Fighting a unionization effort: do’s and don’ts

Union membership has fallen dramatically in recent decades, but the labor movement is far from dead.

The biggest change: In 2005, the breakaway "Change to Win" movement seized control over one-third of the powerful AFL-CIO’s unions. Change to Win lured the unions away by promising to shift the focus from political activism to organizing as many U.S. employers as possible.

Is your business next?

Some workplace conditions can make you a ripe target, such as employees’ job insecurity, lack of career opportunity, poor communication, noncompetitive compensation/benefits, perceived workplace favoritism, poorly trained supervisors or lack of standards and policies.

Employers concerned about unions should take steps to take the sting out of the organizer’s sales pitch. How? Find the root of employees’ discontent by examining the causes of past complaints, comparing your pay and benefits to competitors and providing an outlet for employee gripes and suggestions.

Don’t limit talk of pay, benefits

Both the National Labor Relations Act (NLRA) and the Labor Management Relations Act (LMRA) prohibit employers from discriminating against employees for participating in union activities. Employers can’t discipline employees solely because they support the union, nor may they offer pay raises as a quid pro quo for employees’ anti-union stance.

The NLRA also provides (in Section 7) broad free-speech protections to employees. Not only are you prohibited from disciplining workers for discussing union organization, but also you can’t discipline them for complaining about pay, benefits and working conditions.

For instance, the NLRB recently ruled a company’s policy insisting that employees not discuss compensation or disciplinary actions violated Section 7.

If you have a policy related to employee speech, review it to make sure it doesn’t violate Section 7’s free-speech rights.

Policies limiting speech should be restricted to confidential employee medical information, trade secrets and other information in which a solid business or statutory reason exists for secrecy. Remember, the NLRA applies to both unionized and nonunionized businesses.

Also, you must allow employees to talk with union organizers during breaks or during nonworking hours. Similarly, you can use those breaks and nonwork hours to make your own pitch to employees about rejecting a union bid.

Strategy to fight back

If a union targets your company, your first step is to get help. Obtain an attorney with a labor relations background to advise you through the process.

Second, don’t react to employees in anger. Present your case to your employees in an unemotional, no-nonsense manner. Don’t threaten or interrogate employees.

The NLRA requires you to allow pro-union insignias on shirts and jackets.
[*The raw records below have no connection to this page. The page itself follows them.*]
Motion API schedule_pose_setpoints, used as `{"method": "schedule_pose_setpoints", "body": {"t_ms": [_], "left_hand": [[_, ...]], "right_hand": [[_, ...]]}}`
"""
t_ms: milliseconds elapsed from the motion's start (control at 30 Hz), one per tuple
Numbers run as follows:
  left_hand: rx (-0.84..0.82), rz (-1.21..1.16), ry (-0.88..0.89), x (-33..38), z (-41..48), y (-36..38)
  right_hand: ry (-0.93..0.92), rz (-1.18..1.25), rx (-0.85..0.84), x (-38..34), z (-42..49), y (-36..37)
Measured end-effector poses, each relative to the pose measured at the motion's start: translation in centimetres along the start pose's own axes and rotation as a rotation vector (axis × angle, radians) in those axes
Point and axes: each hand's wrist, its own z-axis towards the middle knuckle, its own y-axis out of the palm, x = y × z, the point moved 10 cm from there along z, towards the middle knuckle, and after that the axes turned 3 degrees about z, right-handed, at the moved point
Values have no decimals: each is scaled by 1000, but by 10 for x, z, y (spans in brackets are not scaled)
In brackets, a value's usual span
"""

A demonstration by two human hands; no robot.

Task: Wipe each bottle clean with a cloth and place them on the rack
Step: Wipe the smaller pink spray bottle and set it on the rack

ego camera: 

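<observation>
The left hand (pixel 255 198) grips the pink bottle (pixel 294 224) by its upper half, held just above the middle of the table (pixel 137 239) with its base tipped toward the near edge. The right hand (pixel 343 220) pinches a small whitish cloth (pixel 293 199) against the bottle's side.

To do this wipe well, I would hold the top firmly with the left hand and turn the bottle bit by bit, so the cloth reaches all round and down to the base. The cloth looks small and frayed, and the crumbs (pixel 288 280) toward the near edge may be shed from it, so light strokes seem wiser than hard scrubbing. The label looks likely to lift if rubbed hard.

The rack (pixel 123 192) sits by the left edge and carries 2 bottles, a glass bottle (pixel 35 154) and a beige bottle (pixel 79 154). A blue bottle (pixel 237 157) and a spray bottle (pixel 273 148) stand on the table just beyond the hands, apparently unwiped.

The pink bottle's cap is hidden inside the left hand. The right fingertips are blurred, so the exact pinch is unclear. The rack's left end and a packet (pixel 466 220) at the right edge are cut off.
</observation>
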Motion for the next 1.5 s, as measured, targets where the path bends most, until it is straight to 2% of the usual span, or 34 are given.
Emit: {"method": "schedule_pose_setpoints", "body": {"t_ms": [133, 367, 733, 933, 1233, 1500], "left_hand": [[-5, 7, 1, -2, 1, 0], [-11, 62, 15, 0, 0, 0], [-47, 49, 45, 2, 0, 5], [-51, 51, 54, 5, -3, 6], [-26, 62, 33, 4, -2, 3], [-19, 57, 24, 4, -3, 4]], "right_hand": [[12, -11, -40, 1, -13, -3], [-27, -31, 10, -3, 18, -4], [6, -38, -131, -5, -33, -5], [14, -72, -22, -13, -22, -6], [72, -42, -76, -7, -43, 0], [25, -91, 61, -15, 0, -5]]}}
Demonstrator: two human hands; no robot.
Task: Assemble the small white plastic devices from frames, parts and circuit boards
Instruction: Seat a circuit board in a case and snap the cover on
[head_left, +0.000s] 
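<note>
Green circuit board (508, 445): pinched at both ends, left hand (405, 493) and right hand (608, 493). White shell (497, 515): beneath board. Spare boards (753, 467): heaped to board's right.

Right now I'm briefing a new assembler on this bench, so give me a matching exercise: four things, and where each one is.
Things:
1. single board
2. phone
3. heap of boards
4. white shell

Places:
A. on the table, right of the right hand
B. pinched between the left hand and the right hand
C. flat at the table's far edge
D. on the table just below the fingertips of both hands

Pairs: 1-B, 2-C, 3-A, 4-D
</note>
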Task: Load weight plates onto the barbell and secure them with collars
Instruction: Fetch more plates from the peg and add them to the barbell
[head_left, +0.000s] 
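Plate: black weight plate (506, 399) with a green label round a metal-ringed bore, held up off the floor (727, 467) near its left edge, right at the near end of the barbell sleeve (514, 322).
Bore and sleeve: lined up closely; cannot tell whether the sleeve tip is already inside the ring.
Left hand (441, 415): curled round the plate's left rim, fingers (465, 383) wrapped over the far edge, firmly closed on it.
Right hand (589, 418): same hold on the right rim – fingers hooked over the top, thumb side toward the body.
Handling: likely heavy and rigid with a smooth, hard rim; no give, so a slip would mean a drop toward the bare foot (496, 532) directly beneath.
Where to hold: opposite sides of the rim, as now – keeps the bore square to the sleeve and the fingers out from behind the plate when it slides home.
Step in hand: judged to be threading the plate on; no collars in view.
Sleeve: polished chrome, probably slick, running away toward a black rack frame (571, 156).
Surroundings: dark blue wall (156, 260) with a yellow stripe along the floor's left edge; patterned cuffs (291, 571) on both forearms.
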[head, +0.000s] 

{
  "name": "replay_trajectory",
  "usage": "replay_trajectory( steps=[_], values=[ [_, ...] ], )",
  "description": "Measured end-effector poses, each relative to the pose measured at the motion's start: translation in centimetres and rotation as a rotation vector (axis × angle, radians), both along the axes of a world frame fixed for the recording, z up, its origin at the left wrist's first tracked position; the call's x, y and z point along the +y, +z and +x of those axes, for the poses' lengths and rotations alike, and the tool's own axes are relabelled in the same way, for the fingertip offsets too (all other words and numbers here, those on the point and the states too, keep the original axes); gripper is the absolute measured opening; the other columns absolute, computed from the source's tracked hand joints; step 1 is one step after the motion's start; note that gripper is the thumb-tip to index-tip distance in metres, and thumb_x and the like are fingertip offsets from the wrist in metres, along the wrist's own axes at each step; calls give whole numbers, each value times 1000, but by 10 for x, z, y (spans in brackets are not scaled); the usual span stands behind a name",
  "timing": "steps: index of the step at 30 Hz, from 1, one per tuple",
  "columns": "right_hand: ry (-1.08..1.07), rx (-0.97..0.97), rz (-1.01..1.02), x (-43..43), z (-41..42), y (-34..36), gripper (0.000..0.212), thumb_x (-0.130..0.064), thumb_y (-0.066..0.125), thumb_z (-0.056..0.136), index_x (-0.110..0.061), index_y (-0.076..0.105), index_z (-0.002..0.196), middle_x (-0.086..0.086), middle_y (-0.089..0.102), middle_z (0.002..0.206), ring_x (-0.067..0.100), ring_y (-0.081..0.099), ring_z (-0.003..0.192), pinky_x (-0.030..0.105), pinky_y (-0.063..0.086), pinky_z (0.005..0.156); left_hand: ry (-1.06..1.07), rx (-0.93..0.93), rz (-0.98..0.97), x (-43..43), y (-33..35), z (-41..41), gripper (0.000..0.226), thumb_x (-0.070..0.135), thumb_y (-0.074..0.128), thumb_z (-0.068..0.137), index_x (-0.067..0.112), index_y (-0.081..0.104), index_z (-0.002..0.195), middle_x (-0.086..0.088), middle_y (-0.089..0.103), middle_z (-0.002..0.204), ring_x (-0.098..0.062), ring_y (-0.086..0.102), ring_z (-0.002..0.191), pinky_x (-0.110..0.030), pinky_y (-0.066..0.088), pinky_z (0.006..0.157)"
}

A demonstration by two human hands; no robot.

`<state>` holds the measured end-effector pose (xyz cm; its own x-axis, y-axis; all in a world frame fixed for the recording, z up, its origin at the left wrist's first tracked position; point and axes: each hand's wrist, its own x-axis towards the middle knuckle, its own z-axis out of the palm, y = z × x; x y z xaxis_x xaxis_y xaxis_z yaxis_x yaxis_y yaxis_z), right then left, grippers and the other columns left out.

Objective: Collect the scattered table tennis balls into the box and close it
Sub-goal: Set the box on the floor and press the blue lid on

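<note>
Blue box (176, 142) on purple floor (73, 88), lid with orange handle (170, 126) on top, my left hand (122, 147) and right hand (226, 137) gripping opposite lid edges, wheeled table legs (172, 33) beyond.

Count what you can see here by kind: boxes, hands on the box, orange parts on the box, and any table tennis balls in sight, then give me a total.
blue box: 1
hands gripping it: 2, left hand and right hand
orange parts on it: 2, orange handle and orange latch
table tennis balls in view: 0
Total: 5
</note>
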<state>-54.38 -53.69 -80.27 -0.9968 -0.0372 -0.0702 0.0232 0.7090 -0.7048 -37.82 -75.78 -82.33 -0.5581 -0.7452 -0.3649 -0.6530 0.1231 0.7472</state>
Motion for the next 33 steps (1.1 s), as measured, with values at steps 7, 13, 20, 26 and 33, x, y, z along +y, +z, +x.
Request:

You can’t spy on employees to determine how they’ll vote. You also typically can’t take a straw poll to determine how the vote will turn out. (Straw votes may be allowed under very limited circumstances; consult your attorney for details.)

The NLRB also frowns upon employers who:

  • Campaign on company time and premises within 24 hours of an election.
  • Show employees how to mark ballots.
  • Discuss the union bid with employees in a supervisor’s office.
  • Require employees to wear anti-union buttons or insignia.

You can best fight organizing efforts by simply presenting your case. You’re free to remind workers of their current good pay and benefits. In fact, many companies produce annual benefit reports just for that purpose.

Educate employees about the definitions of terms, such as "dues check-off" and "union shop." Remind them that unions will require dues, fines and assessments, and that they’d lose paychecks if they decided to strike.

You can also relate previous union experiences, but your stories must be accurate: no contrived horror stories to scare the would-be rank-and-file.

What it takes to defeat a retaliation charge

The NLRA makes it illegal for employers to retaliate against employees for their union activities. If an employee accuses your organization of union retaliation, the charge faces a three-part test (called the Wright-Line Test) to see if it’s a legitimate NLRA case:

  1. The employee must have engaged in union activity.
  2. The employer must have known about that union activity.
  3. The employer must have committed the retaliatory act (termination, demotion, discipline, etc.) out of "anti-union animus."

Even if your employee can prove all three elements, you can still defeat the retaliation charge by proving that you would have taken the same action (termination, demotion, etc.) even if the employee did not engage in union activities.

Bottom line: To protect your organization against retaliation charges, thoroughly document all reasons for firings, demotions, pay cuts or other discipline. Write those notes on the day of the action, and then date the entry; don’t try to paper an employee’s file later.